▸ **TASK ITEM**:
Your response should be every line of the data, written out exactly.

▸ **DATASET EXTRACT**:

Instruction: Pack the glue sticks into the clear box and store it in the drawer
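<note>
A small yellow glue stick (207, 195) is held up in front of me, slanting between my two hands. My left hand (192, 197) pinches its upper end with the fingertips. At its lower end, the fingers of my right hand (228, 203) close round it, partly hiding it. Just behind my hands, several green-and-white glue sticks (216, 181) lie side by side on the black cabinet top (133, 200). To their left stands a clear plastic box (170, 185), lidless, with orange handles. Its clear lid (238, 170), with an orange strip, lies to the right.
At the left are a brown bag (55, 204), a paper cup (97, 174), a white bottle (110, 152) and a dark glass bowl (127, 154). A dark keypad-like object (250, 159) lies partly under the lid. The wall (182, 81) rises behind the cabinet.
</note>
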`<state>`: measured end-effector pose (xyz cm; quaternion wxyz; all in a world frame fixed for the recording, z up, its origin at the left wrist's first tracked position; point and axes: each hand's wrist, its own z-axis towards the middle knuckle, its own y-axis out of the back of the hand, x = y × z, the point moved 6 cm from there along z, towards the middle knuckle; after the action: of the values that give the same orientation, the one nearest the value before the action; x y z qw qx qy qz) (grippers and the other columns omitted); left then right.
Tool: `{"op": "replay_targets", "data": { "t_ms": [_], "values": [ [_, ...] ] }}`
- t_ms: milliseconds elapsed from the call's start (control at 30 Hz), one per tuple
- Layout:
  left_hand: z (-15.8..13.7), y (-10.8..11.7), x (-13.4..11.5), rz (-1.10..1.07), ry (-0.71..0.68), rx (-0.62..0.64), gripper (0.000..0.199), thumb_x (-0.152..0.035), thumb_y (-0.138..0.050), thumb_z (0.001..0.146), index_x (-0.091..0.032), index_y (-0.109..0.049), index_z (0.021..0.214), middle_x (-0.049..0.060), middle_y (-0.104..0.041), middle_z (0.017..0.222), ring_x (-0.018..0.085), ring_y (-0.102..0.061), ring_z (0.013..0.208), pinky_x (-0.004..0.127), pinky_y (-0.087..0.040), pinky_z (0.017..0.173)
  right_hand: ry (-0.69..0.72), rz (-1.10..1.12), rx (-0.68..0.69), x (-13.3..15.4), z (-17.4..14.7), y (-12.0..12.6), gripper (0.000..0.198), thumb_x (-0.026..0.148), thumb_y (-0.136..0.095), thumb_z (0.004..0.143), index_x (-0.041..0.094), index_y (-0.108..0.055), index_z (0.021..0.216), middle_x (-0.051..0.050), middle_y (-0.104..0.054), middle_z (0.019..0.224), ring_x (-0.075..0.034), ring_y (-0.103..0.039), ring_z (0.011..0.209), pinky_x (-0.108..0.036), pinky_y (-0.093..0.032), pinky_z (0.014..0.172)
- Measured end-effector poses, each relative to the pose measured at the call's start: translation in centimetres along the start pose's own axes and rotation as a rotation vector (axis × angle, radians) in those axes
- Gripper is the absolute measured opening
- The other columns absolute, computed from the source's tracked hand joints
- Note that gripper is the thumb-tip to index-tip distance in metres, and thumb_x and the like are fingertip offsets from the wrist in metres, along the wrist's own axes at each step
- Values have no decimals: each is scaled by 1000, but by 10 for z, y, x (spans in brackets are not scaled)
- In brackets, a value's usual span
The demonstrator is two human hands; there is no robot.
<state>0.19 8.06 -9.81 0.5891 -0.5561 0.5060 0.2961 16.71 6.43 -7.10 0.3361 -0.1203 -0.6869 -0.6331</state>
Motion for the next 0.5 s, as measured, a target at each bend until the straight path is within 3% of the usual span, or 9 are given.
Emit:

▸ **EXERCISE RESPONSE**:
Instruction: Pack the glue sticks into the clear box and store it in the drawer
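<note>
A small yellow glue stick (207, 195) is held up in front of me, slanting between my two hands. My left hand (192, 197) pinches its upper end with the fingertips. At its lower end, the fingers of my right hand (228, 203) close round it, partly hiding it. Just behind my hands, several green-and-white glue sticks (216, 181) lie side by side on the black cabinet top (133, 200). To their left stands a clear plastic box (170, 185), lidless, with orange handles. Its clear lid (238, 170), with an orange strip, lies to the right.
At the left are a brown bag (55, 204), a paper cup (97, 174), a white bottle (110, 152) and a dark glass bowl (127, 154). A dark keypad-like object (250, 159) lies partly under the lid. The wall (182, 81) rises behind the cabinet.
</note>
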`<state>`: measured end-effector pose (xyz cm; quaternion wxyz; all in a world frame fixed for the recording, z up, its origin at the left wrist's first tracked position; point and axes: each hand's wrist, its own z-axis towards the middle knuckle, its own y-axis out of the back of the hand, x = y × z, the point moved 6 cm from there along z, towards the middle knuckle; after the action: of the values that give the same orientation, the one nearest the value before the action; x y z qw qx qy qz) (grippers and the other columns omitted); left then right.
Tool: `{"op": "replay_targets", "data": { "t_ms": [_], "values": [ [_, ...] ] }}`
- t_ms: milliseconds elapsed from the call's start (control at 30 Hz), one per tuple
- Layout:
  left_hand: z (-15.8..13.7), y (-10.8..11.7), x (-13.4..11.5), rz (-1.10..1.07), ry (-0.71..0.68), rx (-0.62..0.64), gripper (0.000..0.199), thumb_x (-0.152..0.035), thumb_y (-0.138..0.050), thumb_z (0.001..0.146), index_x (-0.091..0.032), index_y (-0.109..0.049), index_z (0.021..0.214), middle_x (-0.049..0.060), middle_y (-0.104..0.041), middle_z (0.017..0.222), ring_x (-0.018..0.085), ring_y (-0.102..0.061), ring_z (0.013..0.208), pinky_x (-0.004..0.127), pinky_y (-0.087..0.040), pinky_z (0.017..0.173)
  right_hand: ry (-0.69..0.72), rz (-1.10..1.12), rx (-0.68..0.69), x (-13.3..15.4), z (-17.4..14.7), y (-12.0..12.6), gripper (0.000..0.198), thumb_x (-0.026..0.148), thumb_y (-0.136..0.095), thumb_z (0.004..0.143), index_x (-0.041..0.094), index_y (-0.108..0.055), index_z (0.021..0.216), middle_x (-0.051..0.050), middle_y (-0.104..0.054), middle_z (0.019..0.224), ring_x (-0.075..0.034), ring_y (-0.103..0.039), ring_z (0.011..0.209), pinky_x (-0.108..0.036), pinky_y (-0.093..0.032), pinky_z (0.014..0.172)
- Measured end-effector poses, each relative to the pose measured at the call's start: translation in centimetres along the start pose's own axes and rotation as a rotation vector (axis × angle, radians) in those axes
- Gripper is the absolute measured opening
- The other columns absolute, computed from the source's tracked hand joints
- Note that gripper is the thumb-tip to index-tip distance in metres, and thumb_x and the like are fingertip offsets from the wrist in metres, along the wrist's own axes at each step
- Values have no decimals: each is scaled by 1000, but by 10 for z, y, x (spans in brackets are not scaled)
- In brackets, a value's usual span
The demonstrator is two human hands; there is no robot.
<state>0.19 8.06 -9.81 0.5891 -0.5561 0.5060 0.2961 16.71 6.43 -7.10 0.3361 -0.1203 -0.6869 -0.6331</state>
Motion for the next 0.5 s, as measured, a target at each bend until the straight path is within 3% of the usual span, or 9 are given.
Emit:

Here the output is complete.